How to Create a Cyber Incident Response Plan

I’ve been on the phone with a business owner at 2 a.m. more times than I can count. The conversation always starts the same way: “Something’s wrong. Our systems are locked. We think we’ve been hacked. What do we do?”

And in that moment, every second counts. The decisions made in the first hours of a cyber incident determine whether the damage stays contained or spirals into something that threatens the survival of the business. Who do you call first? Do you shut down systems or leave them running? Who talks to customers? Who talks to the press? Who calls the insurer? Who calls law enforcement?

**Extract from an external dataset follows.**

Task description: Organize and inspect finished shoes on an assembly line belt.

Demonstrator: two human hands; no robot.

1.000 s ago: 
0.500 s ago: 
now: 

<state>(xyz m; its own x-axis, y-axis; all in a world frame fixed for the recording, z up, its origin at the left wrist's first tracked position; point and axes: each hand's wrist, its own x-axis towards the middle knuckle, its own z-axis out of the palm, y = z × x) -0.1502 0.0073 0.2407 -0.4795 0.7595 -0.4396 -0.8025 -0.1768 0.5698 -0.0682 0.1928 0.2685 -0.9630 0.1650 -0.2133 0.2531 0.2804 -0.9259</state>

If the answer to most of those questions is “I don’t know,” you’re in the same position as the majority of businesses out there. Research shows that only about 14% of small and mid-sized businesses are genuinely prepared to handle a cyberattack. That means 86% are making it up as they go when the worst happens. And improvising during a crisis is how a bad situation becomes a catastrophic one.

The fix for this isn’t complicated. It’s a cyber incident response plan. A documented, tested, accessible set of procedures that tells your team exactly what to do, in what order, and who’s responsible for each step. The companies that have one spend dramatically less recovering from breaches. The companies that don’t often don’t recover at all.

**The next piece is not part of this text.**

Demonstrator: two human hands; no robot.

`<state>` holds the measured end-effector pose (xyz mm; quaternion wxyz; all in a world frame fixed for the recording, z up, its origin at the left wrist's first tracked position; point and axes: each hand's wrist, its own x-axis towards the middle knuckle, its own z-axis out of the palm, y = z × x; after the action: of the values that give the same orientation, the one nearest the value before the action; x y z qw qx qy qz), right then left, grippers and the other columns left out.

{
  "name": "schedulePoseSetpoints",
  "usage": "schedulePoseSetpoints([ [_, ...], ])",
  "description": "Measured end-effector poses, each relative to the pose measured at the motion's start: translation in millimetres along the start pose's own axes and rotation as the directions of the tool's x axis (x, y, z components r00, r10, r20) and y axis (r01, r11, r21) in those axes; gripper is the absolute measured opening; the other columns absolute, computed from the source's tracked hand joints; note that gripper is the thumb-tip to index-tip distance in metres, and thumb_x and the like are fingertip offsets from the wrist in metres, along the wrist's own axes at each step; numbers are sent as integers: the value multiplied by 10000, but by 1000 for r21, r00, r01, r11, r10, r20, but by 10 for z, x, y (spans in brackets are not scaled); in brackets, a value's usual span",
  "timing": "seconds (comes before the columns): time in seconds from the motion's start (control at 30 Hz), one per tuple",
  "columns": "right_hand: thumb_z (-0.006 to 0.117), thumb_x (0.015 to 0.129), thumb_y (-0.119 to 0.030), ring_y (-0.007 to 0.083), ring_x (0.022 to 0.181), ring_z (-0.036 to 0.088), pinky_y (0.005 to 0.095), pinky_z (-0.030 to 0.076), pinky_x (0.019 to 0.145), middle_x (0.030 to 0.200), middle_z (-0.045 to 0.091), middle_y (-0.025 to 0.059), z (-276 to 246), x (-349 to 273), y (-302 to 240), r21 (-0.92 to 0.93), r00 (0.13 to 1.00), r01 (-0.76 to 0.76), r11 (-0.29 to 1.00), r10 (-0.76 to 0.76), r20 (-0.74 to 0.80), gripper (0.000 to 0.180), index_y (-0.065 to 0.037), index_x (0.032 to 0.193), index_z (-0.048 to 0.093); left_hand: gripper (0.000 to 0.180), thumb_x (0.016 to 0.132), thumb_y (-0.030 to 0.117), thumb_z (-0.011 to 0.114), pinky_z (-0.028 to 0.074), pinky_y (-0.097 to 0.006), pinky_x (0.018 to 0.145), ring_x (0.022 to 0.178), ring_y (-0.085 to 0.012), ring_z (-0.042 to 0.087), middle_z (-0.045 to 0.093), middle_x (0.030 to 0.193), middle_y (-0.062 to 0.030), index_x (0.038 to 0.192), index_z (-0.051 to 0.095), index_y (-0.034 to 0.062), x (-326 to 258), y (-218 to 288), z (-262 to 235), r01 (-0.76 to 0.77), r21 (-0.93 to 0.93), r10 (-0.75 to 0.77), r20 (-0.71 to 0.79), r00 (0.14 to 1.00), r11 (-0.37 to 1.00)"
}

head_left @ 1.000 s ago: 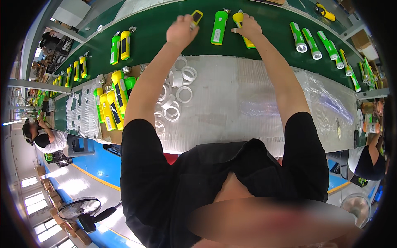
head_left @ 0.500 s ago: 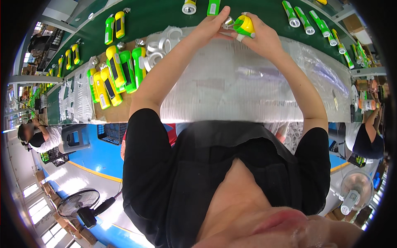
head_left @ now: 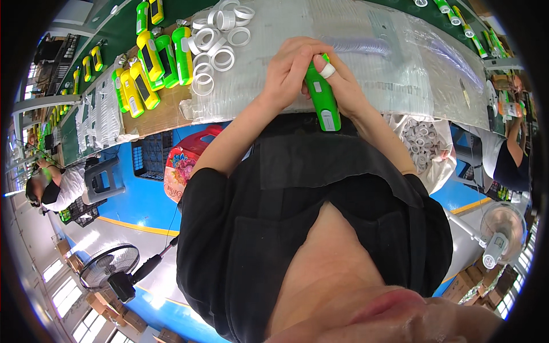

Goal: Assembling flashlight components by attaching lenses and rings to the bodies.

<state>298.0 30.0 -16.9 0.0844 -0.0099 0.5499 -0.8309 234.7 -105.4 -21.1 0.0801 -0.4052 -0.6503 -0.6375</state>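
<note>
While nothing on the far left is within reach, it sets the bounds: a seated person (head_left: 54, 186) works at a neighbouring station, and a floor fan (head_left: 106, 266) stands on the blue floor below. Nearer, a cluster of yellow and green torches (head_left: 151, 60) lies on the desk (head_left: 166, 114), just beside a heap of white rings (head_left: 214, 40) resting on clear plastic sheeting (head_left: 377, 51).

Against the front edge of that sheeting, the left hand (head_left: 289, 71) curls its fingers around the upper end of a green torch (head_left: 323, 97), pressed close against the right hand. The torch's long axis runs from the far head end down toward the person's chest, tilted slightly rightward, its lower end hanging free over the black shirt. The right hand (head_left: 346, 86) wraps the body from the other side, one taped fingertip (head_left: 327, 70) laid on top. Both hands touch it equally; neither is nearer.

Open sheeting lies beyond the hands. To the right, a bag of more rings (head_left: 423, 143) sits below the desk edge, and a co-worker's arm (head_left: 512, 140) shows at the rim.
</note>
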Motion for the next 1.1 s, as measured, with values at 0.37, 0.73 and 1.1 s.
schedulePoseSetpoints([
  [0.37, 481, 991, -412, 170, 727, 580, 306, 479, 647, 920, 594, 110, -311, -201, -32, -11, 987, 50, 999, -51, -153, 472, -67, 1312, 442, 470, 932, 343, 610, 419, -393, 1011, 1201, -326, 531, 571, 1295, -178, 1277, 574, 26, 238, -605, 114, 109, 321, -129, 43, 991, 941],
  [0.73, 491, 990, -357, 167, 710, 580, 301, 478, 630, 897, 600, 118, -417, -279, -64, -57, 977, 75, 996, -85, -193, 432, -46, 1290, 482, 486, 816, 370, 731, 434, -388, 929, 1058, -294, 543, 617, 1084, -101, 1220, 637, 115, 301, -941, 101, 48, 395, -141, 209, 968, 918],
  [1.1, 574, 970, -308, 154, 728, 610, 281, 502, 625, 885, 615, 89, -214, -105, -77, -124, 991, 126, 984, -131, -38, 429, -34, 1286, 477, 371, 1001, 311, 455, 384, -399, 973, 1126, -302, 492, 550, 1232, -108, 1244, 638, 98, 40, -37, -22, -115, 201, 72, 206, 976, 973],
])
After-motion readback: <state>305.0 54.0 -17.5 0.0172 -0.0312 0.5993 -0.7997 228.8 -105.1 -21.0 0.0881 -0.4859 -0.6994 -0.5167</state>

Let me walk you through what an incident response plan actually looks like, how to build one, and why it matters more in 2026 than it ever has.

Why an Incident Response Plan Is No Longer Optional

The case for having a plan isn’t theoretical. It’s mathematical.

IBM’s Cost of a Data Breach research has consistently shown that organizations with a dedicated incident response team and a regularly tested plan spend significantly less when breaches occur. In the 2024 study, organizations that had an IR team and tested their plan regularly experienced average breach costs of $3.26 million, compared to $5.29 million for those without, a 58% difference. That’s not a marginal improvement. That’s the difference between an expensive setback and an existential crisis for a mid-sized company.

The 2025 edition of the same report reinforced the trend. The global average cost of a data breach fell to $4.44 million, down 9% from the prior year. Researchers credited faster detection and containment, driven in large part by organizations investing in incident response capabilities and AI-driven security tools. The breach lifecycle hit a seven-year low of 258 days, and organizations that detected breaches internally rather than learning about them from attackers saved nearly $1 million per incident.

Speed matters. Every day that a breach goes undetected or uncontained adds cost. And the single biggest factor in how fast a company responds is whether they had a plan in place before the incident started.

Beyond the direct financial impact, there’s the insurance dimension. As I’ve written in previous articles, cyber liability insurers now require incident response plans as a condition of coverage. A written, tested IR plan is on the non-negotiable checklist for most carriers. If you can’t demonstrate that you have one, you may face higher premiums, coverage exclusions, or denial. And if you experience an incident and your insurer discovers the plan you claimed to have wasn’t actually in place or hadn’t been tested, they can deny the claim.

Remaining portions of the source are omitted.